__WORK TO COMPLETE__: Gather all lines from the material that contain the word "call".
%%
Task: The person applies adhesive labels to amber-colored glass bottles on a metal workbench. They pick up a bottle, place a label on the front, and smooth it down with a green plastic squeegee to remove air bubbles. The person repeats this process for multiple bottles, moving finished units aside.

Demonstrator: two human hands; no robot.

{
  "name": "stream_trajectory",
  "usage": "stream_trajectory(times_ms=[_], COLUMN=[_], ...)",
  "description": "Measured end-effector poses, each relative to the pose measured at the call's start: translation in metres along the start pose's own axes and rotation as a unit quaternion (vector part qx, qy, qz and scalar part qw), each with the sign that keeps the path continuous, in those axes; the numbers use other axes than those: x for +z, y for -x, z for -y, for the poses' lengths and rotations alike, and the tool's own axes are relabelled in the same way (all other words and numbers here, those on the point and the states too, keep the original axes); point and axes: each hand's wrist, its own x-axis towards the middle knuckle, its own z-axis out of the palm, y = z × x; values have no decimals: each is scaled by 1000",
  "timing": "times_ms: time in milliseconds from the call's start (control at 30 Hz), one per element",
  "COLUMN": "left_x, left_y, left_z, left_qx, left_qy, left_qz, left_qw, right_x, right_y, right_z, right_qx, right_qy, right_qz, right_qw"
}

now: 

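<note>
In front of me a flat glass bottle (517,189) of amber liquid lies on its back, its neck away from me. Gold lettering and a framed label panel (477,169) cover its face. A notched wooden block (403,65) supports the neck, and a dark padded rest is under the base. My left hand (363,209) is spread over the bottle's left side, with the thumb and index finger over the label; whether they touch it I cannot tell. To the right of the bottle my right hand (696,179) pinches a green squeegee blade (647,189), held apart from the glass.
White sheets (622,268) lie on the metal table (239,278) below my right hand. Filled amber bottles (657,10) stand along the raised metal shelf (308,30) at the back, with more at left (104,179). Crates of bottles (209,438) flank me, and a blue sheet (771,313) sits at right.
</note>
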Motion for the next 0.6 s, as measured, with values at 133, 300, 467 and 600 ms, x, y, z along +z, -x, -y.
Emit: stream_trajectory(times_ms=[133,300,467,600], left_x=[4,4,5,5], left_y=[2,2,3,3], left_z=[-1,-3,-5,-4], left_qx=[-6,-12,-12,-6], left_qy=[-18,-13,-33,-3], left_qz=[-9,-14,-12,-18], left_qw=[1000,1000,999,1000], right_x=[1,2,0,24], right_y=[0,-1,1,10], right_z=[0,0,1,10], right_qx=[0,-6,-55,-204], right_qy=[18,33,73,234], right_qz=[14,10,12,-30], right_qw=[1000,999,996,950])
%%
__REPLY TO THE EXERCISE__:
  "description": "Measured end-effector poses, each relative to the pose measured at the call's start: translation in metres along the start pose's own axes and rotation as a unit quaternion (vector part qx, qy, qz and scalar part qw), each with the sign that keeps the path continuous, in those axes; the numbers use other axes than those: x for +z, y for -x, z for -y, for the poses' lengths and rotations alike, and the tool's own axes are relabelled in the same way (all other words and numbers here, those on the point and the states too, keep the original axes); point and axes: each hand's wrist, its own x-axis towards the middle knuckle, its own z-axis out of the palm, y = z × x; values have no decimals: each is scaled by 1000",
  "timing": "times_ms: time in milliseconds from the call's start (control at 30 Hz), one per element",

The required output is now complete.